| Task item |
All of the entries below are to be copied without any alteration.

| Available data |
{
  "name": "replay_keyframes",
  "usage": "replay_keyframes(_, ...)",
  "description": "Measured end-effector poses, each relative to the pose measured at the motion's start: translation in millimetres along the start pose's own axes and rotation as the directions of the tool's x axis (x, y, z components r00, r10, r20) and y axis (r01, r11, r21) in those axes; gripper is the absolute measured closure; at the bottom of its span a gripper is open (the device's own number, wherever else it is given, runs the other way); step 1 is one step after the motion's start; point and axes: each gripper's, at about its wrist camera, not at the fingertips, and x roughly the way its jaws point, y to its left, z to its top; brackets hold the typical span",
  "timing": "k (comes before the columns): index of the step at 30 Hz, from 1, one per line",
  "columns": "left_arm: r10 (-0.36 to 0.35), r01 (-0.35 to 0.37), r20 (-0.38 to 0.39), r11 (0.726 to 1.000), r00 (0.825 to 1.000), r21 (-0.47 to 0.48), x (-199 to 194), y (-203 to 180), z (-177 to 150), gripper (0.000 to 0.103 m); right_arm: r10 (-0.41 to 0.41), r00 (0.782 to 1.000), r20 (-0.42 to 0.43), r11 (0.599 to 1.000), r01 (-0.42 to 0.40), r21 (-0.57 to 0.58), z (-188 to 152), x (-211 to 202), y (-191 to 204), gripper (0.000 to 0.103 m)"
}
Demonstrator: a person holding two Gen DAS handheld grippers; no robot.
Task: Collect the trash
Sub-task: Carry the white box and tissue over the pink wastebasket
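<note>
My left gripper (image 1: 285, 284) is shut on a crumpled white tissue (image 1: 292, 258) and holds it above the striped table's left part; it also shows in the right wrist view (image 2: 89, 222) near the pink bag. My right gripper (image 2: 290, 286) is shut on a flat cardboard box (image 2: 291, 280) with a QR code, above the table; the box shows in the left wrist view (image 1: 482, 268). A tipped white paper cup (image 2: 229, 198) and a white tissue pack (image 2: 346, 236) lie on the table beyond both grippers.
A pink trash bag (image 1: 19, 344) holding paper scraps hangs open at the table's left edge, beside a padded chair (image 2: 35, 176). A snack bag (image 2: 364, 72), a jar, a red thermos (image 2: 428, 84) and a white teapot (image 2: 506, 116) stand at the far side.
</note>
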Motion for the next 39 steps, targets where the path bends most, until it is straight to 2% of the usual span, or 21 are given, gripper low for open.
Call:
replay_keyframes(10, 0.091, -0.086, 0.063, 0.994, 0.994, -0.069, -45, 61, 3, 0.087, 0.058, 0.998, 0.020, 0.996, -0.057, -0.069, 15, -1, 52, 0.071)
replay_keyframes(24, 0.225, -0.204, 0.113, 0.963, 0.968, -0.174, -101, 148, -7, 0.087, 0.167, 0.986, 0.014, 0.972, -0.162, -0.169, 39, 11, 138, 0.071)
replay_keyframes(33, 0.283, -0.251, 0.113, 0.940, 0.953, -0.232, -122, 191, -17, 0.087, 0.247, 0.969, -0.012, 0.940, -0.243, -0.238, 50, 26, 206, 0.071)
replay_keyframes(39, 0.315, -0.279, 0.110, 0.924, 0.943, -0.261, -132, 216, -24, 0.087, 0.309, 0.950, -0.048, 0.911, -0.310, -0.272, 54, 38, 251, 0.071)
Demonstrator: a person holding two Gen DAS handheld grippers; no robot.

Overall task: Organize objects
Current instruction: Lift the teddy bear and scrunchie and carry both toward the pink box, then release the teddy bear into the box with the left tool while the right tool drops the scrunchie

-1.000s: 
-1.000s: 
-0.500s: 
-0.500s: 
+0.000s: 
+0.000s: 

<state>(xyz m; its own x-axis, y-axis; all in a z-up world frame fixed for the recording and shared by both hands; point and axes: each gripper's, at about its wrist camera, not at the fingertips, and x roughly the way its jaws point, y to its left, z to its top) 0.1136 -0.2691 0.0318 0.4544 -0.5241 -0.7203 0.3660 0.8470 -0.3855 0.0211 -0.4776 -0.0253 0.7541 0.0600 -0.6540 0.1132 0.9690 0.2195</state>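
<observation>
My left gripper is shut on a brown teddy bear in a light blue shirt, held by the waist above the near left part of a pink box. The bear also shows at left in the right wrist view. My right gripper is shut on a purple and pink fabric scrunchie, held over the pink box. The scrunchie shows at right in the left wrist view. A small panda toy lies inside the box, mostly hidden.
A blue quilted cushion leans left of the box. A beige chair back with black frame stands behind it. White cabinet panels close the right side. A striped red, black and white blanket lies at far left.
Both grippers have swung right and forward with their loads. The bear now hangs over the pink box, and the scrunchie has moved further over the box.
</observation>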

| Answer box |
{
  "name": "replay_keyframes",
  "usage": "replay_keyframes(_, ...)",
  "description": "Measured end-effector poses, each relative to the pose measured at the motion's start: translation in millimetres along the start pose's own axes and rotation as the directions of the tool's x axis (x, y, z components r00, r10, r20) and y axis (r01, r11, r21) in those axes; gripper is the absolute measured closure; at the bottom of its span a gripper is open (the device's own number, wherever else it is given, runs the other way); step 1 is one step after the motion's start; point and axes: each gripper's, at about its wrist camera, not at the fingertips, and x roughly the way its jaws point, y to its left, z to its top; brackets hold the typical span",
  "timing": "k (comes before the columns): index of the step at 30 Hz, from 1, one per line",
  "columns": "left_arm: r10 (-0.36 to 0.35), r01 (-0.35 to 0.37), r20 (-0.38 to 0.39), r11 (0.726 to 1.000), r00 (0.825 to 1.000), r21 (-0.47 to 0.48), x (-199 to 194), y (-203 to 180), z (-177 to 150), gripper (0.000 to 0.103 m); right_arm: r10 (-0.41 to 0.41), r00 (0.782 to 1.000), r20 (-0.42 to 0.43), r11 (0.599 to 1.000), r01 (-0.42 to 0.40), r21 (-0.57 to 0.58), z (-188 to 152), x (-211 to 202), y (-191 to 204), gripper (0.000 to 0.103 m)"
}
Demonstrator: a person holding two Gen DAS handheld grippers; no robot.
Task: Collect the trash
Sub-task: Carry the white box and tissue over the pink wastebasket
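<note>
My left gripper (image 1: 285, 284) is shut on a crumpled white tissue (image 1: 292, 258) and holds it above the striped table's left part; it also shows in the right wrist view (image 2: 89, 222) near the pink bag. My right gripper (image 2: 290, 286) is shut on a flat cardboard box (image 2: 291, 280) with a QR code, above the table; the box shows in the left wrist view (image 1: 482, 268). A tipped white paper cup (image 2: 229, 198) and a white tissue pack (image 2: 346, 236) lie on the table beyond both grippers.
A pink trash bag (image 1: 19, 344) holding paper scraps hangs open at the table's left edge, beside a padded chair (image 2: 35, 176). A snack bag (image 2: 364, 72), a jar, a red thermos (image 2: 428, 84) and a white teapot (image 2: 506, 116) stand at the far side.
</note>
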Motion for the next 39 steps, targets where the path bends most, until it is straight to 2% of the usual span, or 21 are given, gripper low for open.
Call:
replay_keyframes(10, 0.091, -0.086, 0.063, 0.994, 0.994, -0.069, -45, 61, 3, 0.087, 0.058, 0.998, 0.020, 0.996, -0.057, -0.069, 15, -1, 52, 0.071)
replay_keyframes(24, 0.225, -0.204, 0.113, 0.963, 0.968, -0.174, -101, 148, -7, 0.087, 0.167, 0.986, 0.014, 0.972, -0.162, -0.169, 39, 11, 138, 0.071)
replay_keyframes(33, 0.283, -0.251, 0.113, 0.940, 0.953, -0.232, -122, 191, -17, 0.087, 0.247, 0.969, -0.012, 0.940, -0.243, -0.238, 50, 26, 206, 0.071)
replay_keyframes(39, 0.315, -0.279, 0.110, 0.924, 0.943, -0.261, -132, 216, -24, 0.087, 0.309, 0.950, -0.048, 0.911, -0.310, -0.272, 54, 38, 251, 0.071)
Demonstrator: a person holding two Gen DAS handheld grippers; no robot.

Overall task: Organize objects
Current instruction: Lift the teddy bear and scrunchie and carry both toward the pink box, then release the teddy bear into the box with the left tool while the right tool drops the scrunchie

-1.000s: 
-1.000s: 
-0.500s: 
-0.500s: 
+0.000s: 
+0.000s: 

<state>(xyz m; its own x-axis, y-axis; all in a z-up world frame fixed for the recording and shared by both hands; point and axes: each gripper's, at about its wrist camera, not at the fingertips, and x roughly the way its jaws point, y to its left, z to its top) 0.1136 -0.2691 0.0318 0.4544 -0.5241 -0.7203 0.3660 0.8470 -0.3855 0.0211 -0.4776 -0.0253 0.7541 0.0600 -0.6540 0.1132 0.9690 0.2195</state>
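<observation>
My left gripper is shut on a brown teddy bear in a light blue shirt, held by the waist above the near left part of a pink box. The bear also shows at left in the right wrist view. My right gripper is shut on a purple and pink fabric scrunchie, held over the pink box. The scrunchie shows at right in the left wrist view. A small panda toy lies inside the box, mostly hidden.
A blue quilted cushion leans left of the box. A beige chair back with black frame stands behind it. White cabinet panels close the right side. A striped red, black and white blanket lies at far left.
Both grippers have swung right and forward with their loads. The bear now hangs over the pink box, and the scrunchie has moved further over the box.
</observation>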

This finishes the output for the exercise.